There is also a necklace 'Talui Tiuriang', an important item for the new settlement ritual. Loss of the necklace by theft, force or any cause is thought to bring harm to the whole village and its people and therefore, it is conserved in the in safe custody of the village leader.
The leader and its council known as the Apaiki and is bestowed upon the responsibility of carrying out better administration. Post is hereditary. Only age and seniority in the clan is the main criteria for membership. Next to the chief is Nangpen. The village council settles all disputes by imposing penalty to the culprits.
Within the villages, there is a separate place for animal sacrifice. This is somewhere in the central part of the village. This place becomes the village shrine and is known as Sangbam. For a newly formed village, fire is not brought from outside. Instead it is made locally. A dry bamboo piece is rubbed against a particular piece of wood called Magang and thus the fire so produced is then given to every village households.
Separate dormitories are made for young Kacha Naga boys and girls. Male dorms are called Khangchiu. It becomes a hub of teaching moral discipline and other training in handiworks like basket making, wooden craft etc. The dorms for girls are known as Liuchiu. Here, the girls impart voluntary services like collection of firewood and water for the poor and desolate widows. They are also taught trading skills like spinning, weaving etc.
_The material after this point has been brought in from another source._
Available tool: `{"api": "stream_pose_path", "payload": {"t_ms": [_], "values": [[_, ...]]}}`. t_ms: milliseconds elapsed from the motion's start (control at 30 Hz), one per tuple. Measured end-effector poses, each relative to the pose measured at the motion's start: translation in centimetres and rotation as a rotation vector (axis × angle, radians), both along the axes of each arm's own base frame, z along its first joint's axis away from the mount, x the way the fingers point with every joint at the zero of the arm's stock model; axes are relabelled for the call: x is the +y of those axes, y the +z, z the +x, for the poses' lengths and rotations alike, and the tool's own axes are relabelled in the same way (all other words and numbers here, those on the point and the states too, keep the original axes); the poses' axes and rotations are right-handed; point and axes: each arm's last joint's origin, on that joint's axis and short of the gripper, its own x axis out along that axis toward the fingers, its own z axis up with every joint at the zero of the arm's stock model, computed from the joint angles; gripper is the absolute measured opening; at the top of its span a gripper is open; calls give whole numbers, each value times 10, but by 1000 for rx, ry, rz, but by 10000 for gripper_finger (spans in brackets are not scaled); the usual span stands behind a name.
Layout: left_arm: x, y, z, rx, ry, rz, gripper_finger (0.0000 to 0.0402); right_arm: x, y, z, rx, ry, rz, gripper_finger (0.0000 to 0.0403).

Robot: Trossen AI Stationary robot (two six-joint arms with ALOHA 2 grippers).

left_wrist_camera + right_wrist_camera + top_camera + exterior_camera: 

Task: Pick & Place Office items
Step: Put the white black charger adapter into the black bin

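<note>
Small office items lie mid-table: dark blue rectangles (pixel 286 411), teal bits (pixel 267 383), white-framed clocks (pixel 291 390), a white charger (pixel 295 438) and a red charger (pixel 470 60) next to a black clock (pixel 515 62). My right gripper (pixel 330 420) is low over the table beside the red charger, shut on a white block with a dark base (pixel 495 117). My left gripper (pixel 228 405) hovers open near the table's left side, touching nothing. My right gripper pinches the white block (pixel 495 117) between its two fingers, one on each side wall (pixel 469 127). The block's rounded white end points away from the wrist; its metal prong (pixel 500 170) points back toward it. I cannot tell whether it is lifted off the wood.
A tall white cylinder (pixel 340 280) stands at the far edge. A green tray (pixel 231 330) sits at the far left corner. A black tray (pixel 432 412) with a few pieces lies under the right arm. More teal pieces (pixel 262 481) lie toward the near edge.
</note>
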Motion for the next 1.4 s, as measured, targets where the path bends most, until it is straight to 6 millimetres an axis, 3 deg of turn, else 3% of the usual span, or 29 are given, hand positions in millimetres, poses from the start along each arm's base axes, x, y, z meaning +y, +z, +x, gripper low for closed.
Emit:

Festivals are part of Kacha Naga tribes. Another body, namely Khangkiang Phoum fixes the time for religious festivals whose so-called head; Tingku announces festival time to the tribes. Also, in the early days of every New Year, the leader performs a community offering to the spirit of the corns seeking plentiful harvests. During festive seasons, huge game playing, exchange of valuable gifts, and also animal killings like python, bear, wild pigs, etc are being revered in great valor. In fact, celebration of these occasions prohibits all the village males from going out of the village. However, with the coming of Christianity, quite a few Kacha Naga tribes adopted the religion, thereby discarding these traditional beliefs and life style.